Phrase i just heard while watching the U.S. open: "Boy they have really trimmed it well, this has got to be the tightest hole in the Open."
In the 30 seconds it took me to leave the bar I let the barback motorboat me, ripped open a stranger's shirt and bit his chest, then made out with El Camino dude. No, I'm not coming out tonight.
Hardly remember what he looks like and the man has seen me passed out spread eagle. I begin this journey with such a disadvantage.
Ok if you are accepting my apology, please continue to ignore me. If you are not, please fill out the brief survey that follows, to help me improve my people relations: a) your a bitch please leave me alone b)your crazy pls leave me alone c) I never cared ab u please leave me alone. D) all of the above e) all of the above but I wouldn't mind still fucking u. F) who are you again? Your answer will not b shared and will b used in accord. With the law. TY
I NEVER left your party last night of anyone asks.
Yeah, I didn't wake up handcuffed to my bed either.
Today is definitely a "stand over the toilet and pee through the opening at the bottom of my boxers" kind of day.
I guess the silver lining is that having a big dick really comes in handy when you're hungover.
It's a mixed blessing.
I am convinced that after two dates and a few adult sleepovers that he still doesn't know my name.
We're 17 hours into a 3 day weekend, and he's already shitfaced.

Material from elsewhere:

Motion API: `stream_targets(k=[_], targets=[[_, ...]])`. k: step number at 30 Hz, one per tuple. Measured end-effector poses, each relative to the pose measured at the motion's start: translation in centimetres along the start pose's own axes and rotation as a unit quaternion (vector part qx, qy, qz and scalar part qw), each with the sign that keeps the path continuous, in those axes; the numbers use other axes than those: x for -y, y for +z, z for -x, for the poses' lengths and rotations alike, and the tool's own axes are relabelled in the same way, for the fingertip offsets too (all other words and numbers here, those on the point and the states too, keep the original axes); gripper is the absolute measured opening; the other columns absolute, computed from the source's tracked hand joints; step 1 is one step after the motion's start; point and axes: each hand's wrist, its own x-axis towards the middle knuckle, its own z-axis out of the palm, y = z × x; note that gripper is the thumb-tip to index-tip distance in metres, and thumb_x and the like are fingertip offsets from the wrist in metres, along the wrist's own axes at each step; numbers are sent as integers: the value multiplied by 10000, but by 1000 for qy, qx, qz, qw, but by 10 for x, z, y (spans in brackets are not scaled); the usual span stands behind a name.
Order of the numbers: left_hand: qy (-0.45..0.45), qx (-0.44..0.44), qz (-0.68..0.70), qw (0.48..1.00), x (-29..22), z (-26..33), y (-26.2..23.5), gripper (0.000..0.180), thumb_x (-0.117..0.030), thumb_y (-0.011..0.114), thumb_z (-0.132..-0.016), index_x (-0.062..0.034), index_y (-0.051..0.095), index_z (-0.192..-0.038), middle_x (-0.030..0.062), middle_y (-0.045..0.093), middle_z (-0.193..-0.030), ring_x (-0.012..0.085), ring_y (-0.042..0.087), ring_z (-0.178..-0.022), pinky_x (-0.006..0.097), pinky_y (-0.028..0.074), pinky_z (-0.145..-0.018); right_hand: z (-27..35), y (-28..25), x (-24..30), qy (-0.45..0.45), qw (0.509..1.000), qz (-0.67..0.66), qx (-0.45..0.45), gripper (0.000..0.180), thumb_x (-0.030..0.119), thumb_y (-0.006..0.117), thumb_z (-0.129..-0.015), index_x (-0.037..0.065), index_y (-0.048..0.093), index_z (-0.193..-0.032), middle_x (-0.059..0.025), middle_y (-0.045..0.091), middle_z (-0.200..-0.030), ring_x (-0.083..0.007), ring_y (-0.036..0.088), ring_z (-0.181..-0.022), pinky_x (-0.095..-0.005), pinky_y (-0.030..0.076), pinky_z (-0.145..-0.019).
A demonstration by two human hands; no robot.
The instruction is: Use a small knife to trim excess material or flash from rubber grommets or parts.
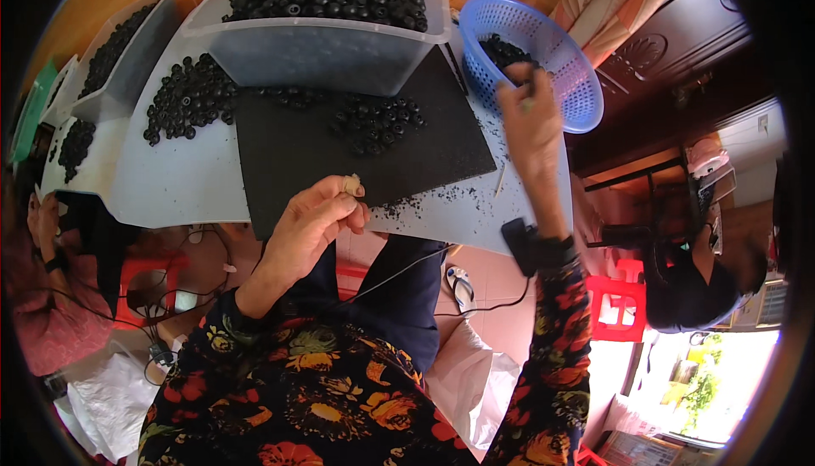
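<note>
My left hand [316, 218] is in front of the near edge of a black mat [280, 143], its fingers curled and thumb pressed to the forefinger. A tan wrap [351, 184] shows at a fingertip; whatever the pinch holds is hidden. Over the near left rim of a blue perforated basket [586, 97] is my right hand [533, 126], smeared by motion. Its fingers point toward small black pieces [501, 48] in the basket, and what they hold is unclear. Round black parts with holes [378, 125] lie loose on the mat.
A translucent bin [314, 54] heaped with black parts stands at the far side. Another pile [191, 97] lies left of it, on the white tabletop [191, 182]. Black crumbs [407, 204] litter the near edge. Another person's hand [44, 220] is at far left.
</note>
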Motion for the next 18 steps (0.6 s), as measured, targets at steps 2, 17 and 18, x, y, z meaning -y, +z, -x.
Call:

He fell of the dock TWICE and insisted on wearing a life jacket on dry land.
Trust me. Drunk Scrabble is not a good idea. Arguments over the legitimacy of the word "Pickle" break out, things are said, friendships are ruined. It's ugly.
Also, I cannot stop picturing myself in a bar, 3 years from now ordering soda. Just soda. 30 pounds over weight and wearing a cat sweater. I feel like I'm heading in the wrong direction in life.
BTW car sex works all the muscle groups. Just sayin. Legs/butt are sore as are arms, back and core.
Cancun blessed me with a drinking problem
You used your chihuahua as a pillow screaming "HE'S A PILLOW AND A PET" and proceeded to puke in the dog bed
Which is worse that I came in public or that no one noticed?
Not only did I sleep with the guy but I think I may have called my work and quit to go work for him.